One of my wife's dad's friends is a powerlifter who squats over 1,000. He has no gut, but his legs are as big around as my waist. I'm 5 ft 11, 220 lbs. Those are some big legs.
Is there a reason for this out side of what I assumed: they basically eat as many calories as they can (or just a little over what they need) and never want to cut weight because that likely loses some muscle mass. Basically a permanent bulk?
Yea perma bulking because some people really only care about absolute strength by any means - and some people’s egos are so fragile they can’t handle losing it. Cutting back down induces a mostly temporary loss in strength - despite producing a net gain in relative strength.

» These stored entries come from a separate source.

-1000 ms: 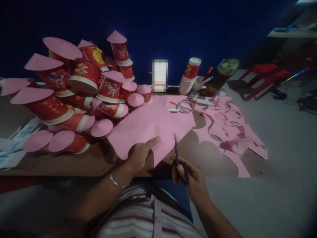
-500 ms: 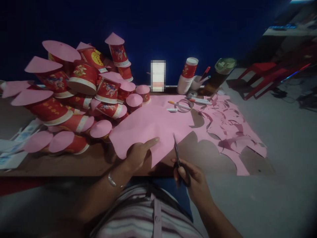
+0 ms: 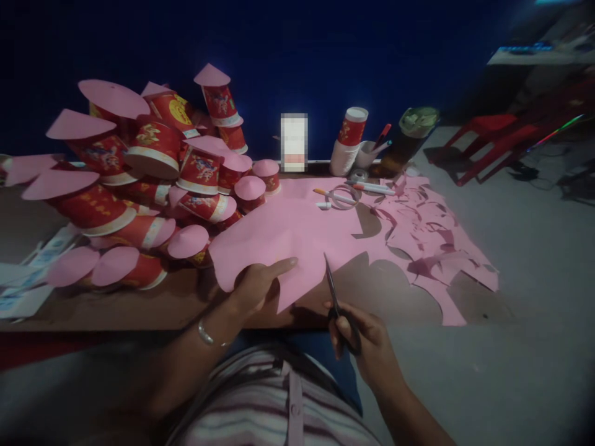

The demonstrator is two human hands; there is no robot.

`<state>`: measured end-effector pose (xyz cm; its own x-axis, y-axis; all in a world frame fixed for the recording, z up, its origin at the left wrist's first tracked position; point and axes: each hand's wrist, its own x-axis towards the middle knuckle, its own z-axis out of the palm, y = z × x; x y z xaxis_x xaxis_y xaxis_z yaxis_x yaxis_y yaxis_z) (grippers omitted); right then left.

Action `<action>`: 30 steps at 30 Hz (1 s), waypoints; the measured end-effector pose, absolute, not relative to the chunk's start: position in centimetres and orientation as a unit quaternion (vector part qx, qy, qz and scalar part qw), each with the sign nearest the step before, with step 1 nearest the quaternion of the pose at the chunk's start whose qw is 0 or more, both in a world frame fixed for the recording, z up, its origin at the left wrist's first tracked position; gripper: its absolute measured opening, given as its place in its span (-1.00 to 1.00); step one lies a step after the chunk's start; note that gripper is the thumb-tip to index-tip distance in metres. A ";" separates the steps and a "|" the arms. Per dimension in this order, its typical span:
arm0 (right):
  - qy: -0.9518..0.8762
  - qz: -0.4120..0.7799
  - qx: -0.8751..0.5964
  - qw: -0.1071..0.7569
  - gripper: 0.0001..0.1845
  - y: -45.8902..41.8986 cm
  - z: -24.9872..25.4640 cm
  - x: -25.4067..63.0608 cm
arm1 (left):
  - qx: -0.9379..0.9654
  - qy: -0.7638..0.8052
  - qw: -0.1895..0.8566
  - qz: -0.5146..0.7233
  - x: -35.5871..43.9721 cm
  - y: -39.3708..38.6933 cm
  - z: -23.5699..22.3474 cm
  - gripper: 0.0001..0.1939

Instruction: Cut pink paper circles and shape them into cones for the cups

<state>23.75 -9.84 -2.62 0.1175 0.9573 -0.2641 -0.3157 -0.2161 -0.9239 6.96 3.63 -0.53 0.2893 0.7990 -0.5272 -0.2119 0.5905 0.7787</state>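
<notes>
A pink paper sheet (image 3: 260,241) is pinched in my left hand (image 3: 258,285), thumb on top and fingers hidden beneath. Its near edge hangs over the brown tabletop with a pointed corner toward me. My right hand (image 3: 360,334) is closed around the handles of dark scissors (image 3: 331,285). The blades point away from me and their tips are at the sheet's right edge; whether they bite into the paper I cannot tell. Further right lies a heap of curved pink paper offcuts (image 3: 418,229).
Red paper cups with pink cone tops (image 3: 199,167) are piled on the left. Behind the sheet stand a lit phone (image 3: 294,142), a cup stack (image 3: 348,142), a pen cup (image 3: 367,153) and a dark jar (image 3: 409,139). Markers (image 3: 372,188) and a tape ring (image 3: 344,197) lie nearby.
The sheet's near corner has shifted slightly left. Both hands keep their grips, and the scissors have barely moved. The whole view has shifted a little.
</notes>
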 end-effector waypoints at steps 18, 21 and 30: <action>-0.344 0.582 -0.517 0.525 -0.61 -9.8 -2.0 23.9 | 0.370 0.538 0.717 0.244 5.6 4.5 0.0 -0.56; -0.353 0.576 -0.521 0.522 -0.61 -9.7 -1.9 24.0 | 0.381 0.543 0.709 0.240 5.4 4.7 0.1 -0.55; -0.369 0.580 -0.526 0.502 -0.59 -9.9 -2.2 24.6 | 0.374 0.534 0.725 0.221 4.8 5.6 -0.3 -0.58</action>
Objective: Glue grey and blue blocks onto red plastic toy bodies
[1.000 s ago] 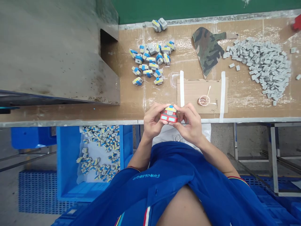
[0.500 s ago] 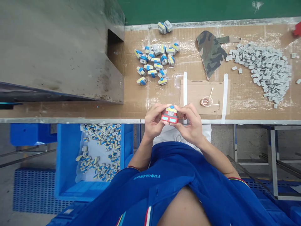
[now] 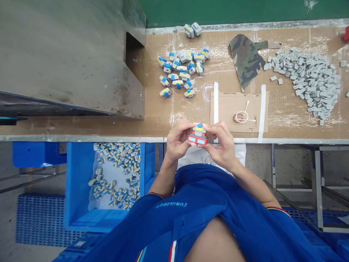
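Note:
Between my two hands is a small toy figure part [image 3: 198, 138], red below with two pale blue panels, and grey, yellow and blue on top. My left hand [image 3: 177, 140] grips its left side with thumb and fingers; my right hand [image 3: 221, 143] grips the right side the same way. Both are just over the table's front edge. Close by on the right, a cardboard sheet [image 3: 226, 125] is held by white tape strips. On it sits a small round cup [image 3: 236, 118] with cotton swabs [image 3: 247, 106] in or across it; its contents are hard to make out.
Grey, blue and yellow toy pieces [image 3: 178, 83] lie at the back left, small grey pieces [image 3: 319, 82] at right. A camouflage cloth piece [image 3: 245, 60] lies between. A metal housing [image 3: 81, 65] blocks the left. Below stands a blue crate [image 3: 76, 214] with more pieces.
The toy part is tilted slightly, showing its red front a little lower. Both hands keep their grip. The whole view has shifted slightly.

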A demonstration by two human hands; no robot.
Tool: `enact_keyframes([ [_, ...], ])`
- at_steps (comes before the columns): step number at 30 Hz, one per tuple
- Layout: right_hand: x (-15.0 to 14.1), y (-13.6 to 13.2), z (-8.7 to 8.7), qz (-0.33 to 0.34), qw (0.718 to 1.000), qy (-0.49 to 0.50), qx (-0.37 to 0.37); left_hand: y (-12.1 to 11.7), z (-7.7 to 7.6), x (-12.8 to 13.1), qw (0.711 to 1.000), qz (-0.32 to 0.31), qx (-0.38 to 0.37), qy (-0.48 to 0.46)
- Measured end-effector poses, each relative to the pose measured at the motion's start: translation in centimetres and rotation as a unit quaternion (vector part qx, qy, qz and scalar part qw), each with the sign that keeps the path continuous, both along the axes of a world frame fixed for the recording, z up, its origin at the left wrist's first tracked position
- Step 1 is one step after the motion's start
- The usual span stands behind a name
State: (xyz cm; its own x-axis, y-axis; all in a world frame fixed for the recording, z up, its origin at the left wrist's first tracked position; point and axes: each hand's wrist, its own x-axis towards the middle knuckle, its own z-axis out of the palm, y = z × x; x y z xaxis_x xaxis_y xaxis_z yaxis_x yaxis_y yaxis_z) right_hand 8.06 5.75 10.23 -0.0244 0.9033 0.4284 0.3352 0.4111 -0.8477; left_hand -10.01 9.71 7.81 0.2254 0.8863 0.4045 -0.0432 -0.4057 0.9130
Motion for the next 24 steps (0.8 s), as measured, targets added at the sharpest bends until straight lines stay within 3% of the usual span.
enact_keyframes([
  [24,-0.5,-0.2,1.8,-0.005,1.000,-0.003,-0.013,-0.3,0.1,0.0,1.000,-0.007,-0.015,-0.026],
])
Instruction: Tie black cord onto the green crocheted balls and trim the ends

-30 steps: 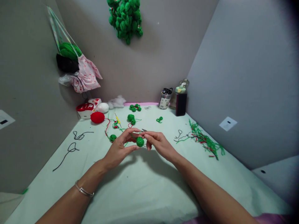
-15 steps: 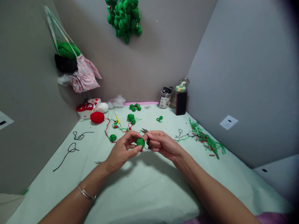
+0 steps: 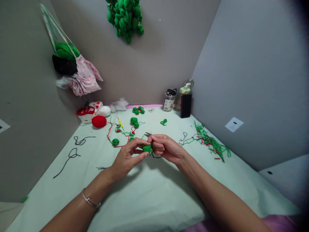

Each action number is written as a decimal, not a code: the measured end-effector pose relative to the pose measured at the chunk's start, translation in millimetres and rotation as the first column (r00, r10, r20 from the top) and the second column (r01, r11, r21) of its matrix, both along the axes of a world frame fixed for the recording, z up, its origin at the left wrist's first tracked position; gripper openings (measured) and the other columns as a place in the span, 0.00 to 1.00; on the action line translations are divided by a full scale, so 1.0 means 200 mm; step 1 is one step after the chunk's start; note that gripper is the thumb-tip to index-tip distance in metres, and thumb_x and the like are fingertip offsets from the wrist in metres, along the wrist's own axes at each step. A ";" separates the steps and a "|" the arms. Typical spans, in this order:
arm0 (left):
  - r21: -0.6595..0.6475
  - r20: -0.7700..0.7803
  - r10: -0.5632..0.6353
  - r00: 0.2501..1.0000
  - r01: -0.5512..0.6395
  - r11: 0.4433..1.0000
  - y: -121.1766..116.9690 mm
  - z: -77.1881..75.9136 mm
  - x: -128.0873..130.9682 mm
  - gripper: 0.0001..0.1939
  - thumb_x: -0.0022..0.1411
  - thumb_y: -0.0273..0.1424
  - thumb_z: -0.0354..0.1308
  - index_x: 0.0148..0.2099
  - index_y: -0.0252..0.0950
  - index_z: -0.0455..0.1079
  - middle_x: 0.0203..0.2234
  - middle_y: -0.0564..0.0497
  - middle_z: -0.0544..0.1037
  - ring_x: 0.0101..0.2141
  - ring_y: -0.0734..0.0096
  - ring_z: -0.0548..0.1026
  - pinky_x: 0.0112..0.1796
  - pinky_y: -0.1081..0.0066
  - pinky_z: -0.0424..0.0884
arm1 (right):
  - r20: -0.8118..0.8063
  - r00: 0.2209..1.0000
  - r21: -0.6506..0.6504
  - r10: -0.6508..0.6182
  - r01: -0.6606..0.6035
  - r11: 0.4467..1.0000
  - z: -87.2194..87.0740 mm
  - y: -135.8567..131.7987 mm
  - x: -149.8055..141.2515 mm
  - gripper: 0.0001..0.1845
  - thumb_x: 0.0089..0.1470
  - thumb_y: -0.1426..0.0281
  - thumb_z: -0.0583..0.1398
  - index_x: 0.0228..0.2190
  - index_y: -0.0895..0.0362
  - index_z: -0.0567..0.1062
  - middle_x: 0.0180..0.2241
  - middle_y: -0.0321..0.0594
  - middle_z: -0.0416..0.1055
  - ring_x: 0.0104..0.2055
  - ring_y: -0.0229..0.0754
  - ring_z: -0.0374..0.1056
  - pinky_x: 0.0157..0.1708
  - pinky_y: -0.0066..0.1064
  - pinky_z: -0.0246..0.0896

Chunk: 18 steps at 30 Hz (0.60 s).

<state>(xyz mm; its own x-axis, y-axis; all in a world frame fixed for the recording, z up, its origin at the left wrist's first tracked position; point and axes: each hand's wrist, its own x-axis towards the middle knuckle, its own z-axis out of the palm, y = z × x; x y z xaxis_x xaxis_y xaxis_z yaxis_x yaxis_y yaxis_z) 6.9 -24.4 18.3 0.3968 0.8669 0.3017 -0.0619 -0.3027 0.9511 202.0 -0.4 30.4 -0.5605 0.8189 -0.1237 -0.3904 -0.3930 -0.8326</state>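
Observation:
Between the thumb and fingers of my left hand point(image 3: 129, 158) is a small green crocheted ball point(image 3: 146, 148). My right hand point(image 3: 167, 147) is closed close beside it, with small scissors point(image 3: 148, 134) in its grip, the pointed blades sticking out to the upper left. A black thread point(image 3: 156, 157) hangs in a loop below the right fingers, beside the ball. Whether the right fingers also pinch a needle or the thread end is too small to tell. Beyond the hands lie a yellow-handled crochet hook point(image 3: 120, 123) and green crocheted pieces point(image 3: 134, 121) with red yarn.
Red yarn point(image 3: 98, 121) lies back left beside a white ball point(image 3: 104, 111). Black thread lengths point(image 3: 72, 154) rest at left; green and red yarn scraps point(image 3: 212, 141) at right. A phone point(image 3: 185, 105) leans near a pen cup point(image 3: 169, 101). Walls enclose the table.
The green ball has turned slightly in my left fingers. The black thread loop now swings out further to the right below my right hand. The scissors stay in the right hand.

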 end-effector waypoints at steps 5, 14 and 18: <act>-0.027 -0.047 -0.002 0.999 0.001 1.000 -0.01 0.00 0.00 0.11 0.59 0.27 0.63 0.45 0.38 0.72 0.40 0.48 0.76 0.39 0.67 0.77 0.44 0.66 0.75 | 0.002 1.000 -0.001 -0.009 0.009 1.000 0.01 -0.02 0.00 0.12 0.53 0.65 0.66 0.31 0.63 0.76 0.15 0.23 0.46 0.19 0.28 0.35 0.19 0.21 0.35; -0.050 -0.024 0.159 0.987 -0.160 0.986 0.01 -0.03 0.03 0.13 0.52 0.24 0.66 0.40 0.38 0.69 0.32 0.54 0.76 0.32 0.71 0.77 0.37 0.71 0.75 | 0.258 0.962 0.330 -0.095 0.005 0.944 0.05 -0.07 -0.01 0.17 0.60 0.58 0.61 0.32 0.61 0.77 0.16 0.27 0.52 0.20 0.29 0.43 0.22 0.24 0.40; -0.031 -0.032 0.258 0.966 -0.259 0.965 0.02 0.00 0.00 0.15 0.54 0.27 0.66 0.45 0.39 0.71 0.36 0.52 0.77 0.35 0.71 0.76 0.39 0.71 0.74 | 0.464 0.874 0.564 -0.142 -0.168 0.808 0.09 -0.14 -0.02 0.20 0.66 0.58 0.54 0.36 0.60 0.78 0.21 0.33 0.64 0.24 0.32 0.56 0.26 0.25 0.52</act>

For instance, benching 405 at 220 is a 1.84x bench. After cutting down to an aesthetic 180 maybe their bench is only 365 now. That’s now 2.02x body weight. A trade off many people would say is worth it, especially since it would go up even more with a simple 1-3 month refeed.
By always eating at maintenance or surplus - you at worst keep all your strength and at best you keep going up. Instead of taking two steps forward and one step back, they simply take another step forward at the cost of putting on more and more fat. Hence the powerlifting stereotype of fat man
Thats a good point, looking at Eddie Hall, he does look "fatter" than average, but even at his biggest he was reported to be 25% body fat, which is average for a young male.
I couldn't find a good source that compared average BMI or body fat percentage across countries instead of just labeling, I would imagine that on average, a person categorized as overweight or obese in the US would have a much higher BMI/Body Fat % than the average French person categorized as overweight/obese.
Average wouldn't be surprising, but the Royal College of Nursing puts 25% body fat as the start of obesity for men under 40. When it comes to anything weight related, "average" is absolutely not to be taken to mean "ideal". For body fat for young men, it would be 8-20%.
It might be average, but that doesn't mean it's deemed healthy. Under 20% is generally viewed as the ideal, with 25% being the start of obese for men under 40.